III
Bulir-bulir keringat menuruni pelipis Randy, kedua bahunya bergerak naik dan turun saat tangannya berusaha melepas ikatan. Luka lecet yang dideritanya semakin banyak, tetapi ia tak peduli sama sekali karena ia bisa merasakan ikatannya mulai melonggar. Ia harus bisa melepaskan ikatan ini apapun yang terjadi. Harus.
Jantung Randy berdegup dengan cepat. Sedikit lagi, ia bisa bebas. Dan benar saja. Ia bebas beberapa menit setelahnya. "Lepas," desahnya lega. Setelah itu, ia melepaskan ikatan di kakinya. Kemudian, ia menghampiri Sheira yang ada di dekatnya dan membantu gadis itu.

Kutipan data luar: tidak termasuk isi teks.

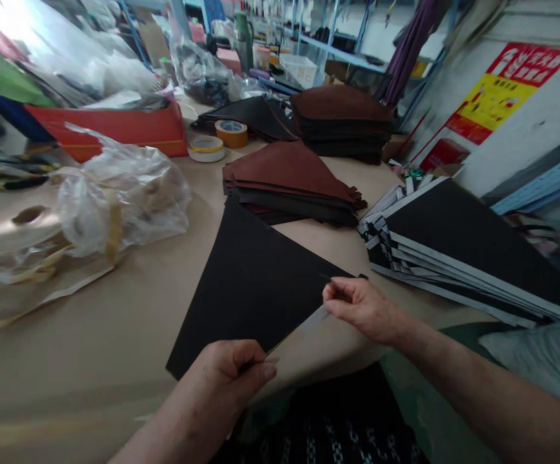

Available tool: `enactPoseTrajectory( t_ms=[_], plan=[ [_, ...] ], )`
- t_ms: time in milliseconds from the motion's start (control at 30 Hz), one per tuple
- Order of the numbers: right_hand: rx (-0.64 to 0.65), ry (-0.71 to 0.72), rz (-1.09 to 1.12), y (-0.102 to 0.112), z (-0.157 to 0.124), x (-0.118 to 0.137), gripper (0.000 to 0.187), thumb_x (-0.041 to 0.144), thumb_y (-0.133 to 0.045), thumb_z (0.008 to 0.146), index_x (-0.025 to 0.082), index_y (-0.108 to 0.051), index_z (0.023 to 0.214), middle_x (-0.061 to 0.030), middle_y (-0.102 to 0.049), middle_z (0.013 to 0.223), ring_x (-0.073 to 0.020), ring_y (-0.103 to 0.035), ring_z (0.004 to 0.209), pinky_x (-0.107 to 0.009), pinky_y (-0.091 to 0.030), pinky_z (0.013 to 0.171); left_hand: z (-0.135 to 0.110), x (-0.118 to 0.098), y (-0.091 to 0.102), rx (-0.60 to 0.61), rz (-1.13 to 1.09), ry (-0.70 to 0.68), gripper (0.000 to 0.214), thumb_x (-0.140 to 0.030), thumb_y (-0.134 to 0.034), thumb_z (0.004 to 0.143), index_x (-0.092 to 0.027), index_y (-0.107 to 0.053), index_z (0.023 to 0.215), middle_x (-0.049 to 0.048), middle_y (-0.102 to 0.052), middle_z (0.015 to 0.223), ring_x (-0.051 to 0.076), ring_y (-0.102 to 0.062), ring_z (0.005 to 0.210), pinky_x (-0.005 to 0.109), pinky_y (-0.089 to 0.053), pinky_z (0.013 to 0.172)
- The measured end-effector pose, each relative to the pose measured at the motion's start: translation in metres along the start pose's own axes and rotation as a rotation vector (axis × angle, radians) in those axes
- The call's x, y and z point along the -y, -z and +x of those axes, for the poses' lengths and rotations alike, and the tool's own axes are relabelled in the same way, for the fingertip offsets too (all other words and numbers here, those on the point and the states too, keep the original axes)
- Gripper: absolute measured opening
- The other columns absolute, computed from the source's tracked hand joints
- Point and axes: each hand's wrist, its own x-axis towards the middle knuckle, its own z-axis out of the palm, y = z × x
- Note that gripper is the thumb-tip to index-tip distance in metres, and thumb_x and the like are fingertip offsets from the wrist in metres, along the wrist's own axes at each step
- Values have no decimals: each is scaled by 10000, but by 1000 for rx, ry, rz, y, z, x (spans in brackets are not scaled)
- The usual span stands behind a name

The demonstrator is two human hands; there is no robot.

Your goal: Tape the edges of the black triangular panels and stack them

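A pale, narrow strip of tape [311,324] runs between my two hands, along the near edge of a black fan-shaped panel [255,270] that lies flat on the table. My left hand [234,370] pinches one end at the panel's lower edge, thumb against fingers. Farther right, my right hand [359,306] pinches the other end with its fingers curled. A small dark tip pokes out above those fingers; whether it belongs to something held or to the panel, I cannot tell. The panel's far corner touches a stack of brown and black panels [284,171].
Black panels with pale edge strips [458,248] are piled at the right, and brown ones [342,106] at the back. Tape rolls [231,133] stand beyond the table's [149,303] middle. A large reel [13,225] and a clear plastic bag [129,193] lie left, before a red box [115,129].
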Motion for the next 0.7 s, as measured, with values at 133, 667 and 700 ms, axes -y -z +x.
enactPoseTrajectory(
  t_ms=[133, 667, 700],
  plan=[
    [-247, -45, -339, 52, -7, -30, 117, 257, -494, 773, 178, -516, 690, 29, -484, 625, -106, -435, 604, -231, -329, 594, 8, -4, 9, 17, 156, 77, 372, -510, -487, 698, -178, -522, 533, -43, -372, 488, 105, -339, 476, 225, -229, 454],
    [-299, -105, -537, 67, -6, -58, 133, 241, -462, 790, 187, -548, 703, 12, -571, 643, -132, -516, 627, -235, -348, 606, 18, -10, 13, 88, 399, 138, 416, -537, -362, 742, -178, -480, 568, -24, -382, 540, 133, -381, 537, 269, -253, 513],
    [-297, -105, -543, 67, -6, -59, 133, 242, -462, 792, 188, -550, 707, 11, -574, 647, -133, -519, 629, -235, -349, 606, 18, -11, 13, 85, 398, 136, 412, -531, -361, 743, -178, -482, 568, -23, -386, 539, 133, -385, 535, 267, -255, 512]
  ],
)
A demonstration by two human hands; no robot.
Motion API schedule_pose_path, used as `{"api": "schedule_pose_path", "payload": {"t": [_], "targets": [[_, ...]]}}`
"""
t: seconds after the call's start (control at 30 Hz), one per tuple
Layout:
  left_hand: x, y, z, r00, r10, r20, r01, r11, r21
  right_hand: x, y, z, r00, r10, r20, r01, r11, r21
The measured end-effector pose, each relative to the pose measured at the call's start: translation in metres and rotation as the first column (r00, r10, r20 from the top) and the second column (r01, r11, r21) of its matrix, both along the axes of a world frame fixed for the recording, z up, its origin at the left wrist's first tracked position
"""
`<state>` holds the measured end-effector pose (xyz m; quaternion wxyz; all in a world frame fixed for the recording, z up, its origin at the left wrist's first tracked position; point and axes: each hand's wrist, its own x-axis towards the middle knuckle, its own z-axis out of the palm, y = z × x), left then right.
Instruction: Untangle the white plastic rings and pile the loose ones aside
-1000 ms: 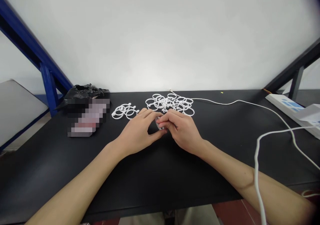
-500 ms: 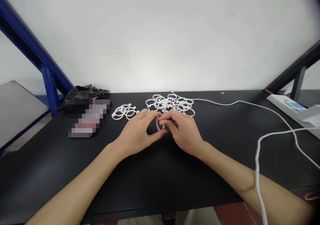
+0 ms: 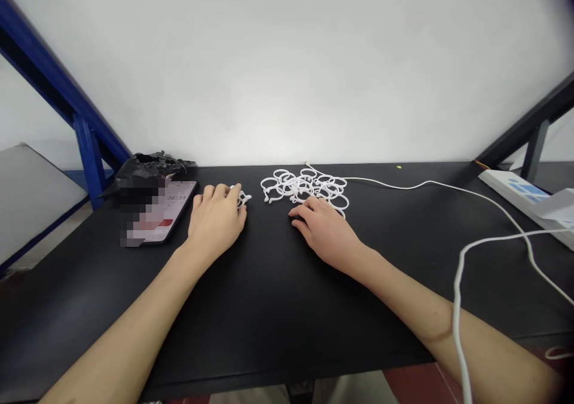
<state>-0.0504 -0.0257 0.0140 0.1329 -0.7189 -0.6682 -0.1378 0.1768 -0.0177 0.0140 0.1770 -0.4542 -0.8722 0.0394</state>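
Observation:
My left hand lies palm down over the small cluster of white rings, its fingers loosely bent and apart. It covers most of that cluster, and what lies under the palm is hidden. My right hand hovers low at the near edge of a larger pile of white rings with small knobbed ends. Its thumb and forefinger are apart, with nothing visible between them. Some rings at the front of the pile are partly behind the right hand's knuckles.
A phone, partly pixelated, rests left of my left hand, with a crumpled black plastic bag behind it. One white cable runs across the black table; another crosses my right forearm. A white power strip stands at right.
My hands have parted. The left hand moved left onto the small cluster; the ring held between both hands is no longer visible. My right hand stayed near the larger pile, its fingers now apart.

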Motion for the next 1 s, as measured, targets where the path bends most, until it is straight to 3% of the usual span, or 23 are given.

Sheira memutar pergelangan tangannya yang terasa sakit begitu ikatannya terlepas. Ia segera bergerak untuk melepaskan ikatan yang lainnya. Kini, ketujuh remaja itu sudah bebas dari ikatan. Mereka mulai mengelilingi ruangan. Di sana, mereka melihat ada dua pintu dengan warna yang berlawanan, hitam dan putih.
"Ini ... apa?" tanya Styfan sambil mengusap daun pintu berwarna hitam. Di sana, terdapat sebuah aksara asing yang belum pernah ia lihat sebelumnya, 死. Tangan Styfan terulur hendak membuka pintu, tetapi tertahan oleh teriakan Sheira.
"Tunggu!" Wajah Sheira memucat. "Itu sǐ, 'kan?" Sheira memandang berkeliling meminta persetujuan yang lainnya. Bahunya merosot saat melihat semua menggeleng pelan. Sheira memandang semuanya frustrasi.
"Itu aksara mandarin. Artinya mati," ungkapnya pelan. "sebaiknya kita jangan sembarangan buka pintunya. Firasatku gak enak," lanjutnya lagi sebelum memainkan jarinya dengan gelisah.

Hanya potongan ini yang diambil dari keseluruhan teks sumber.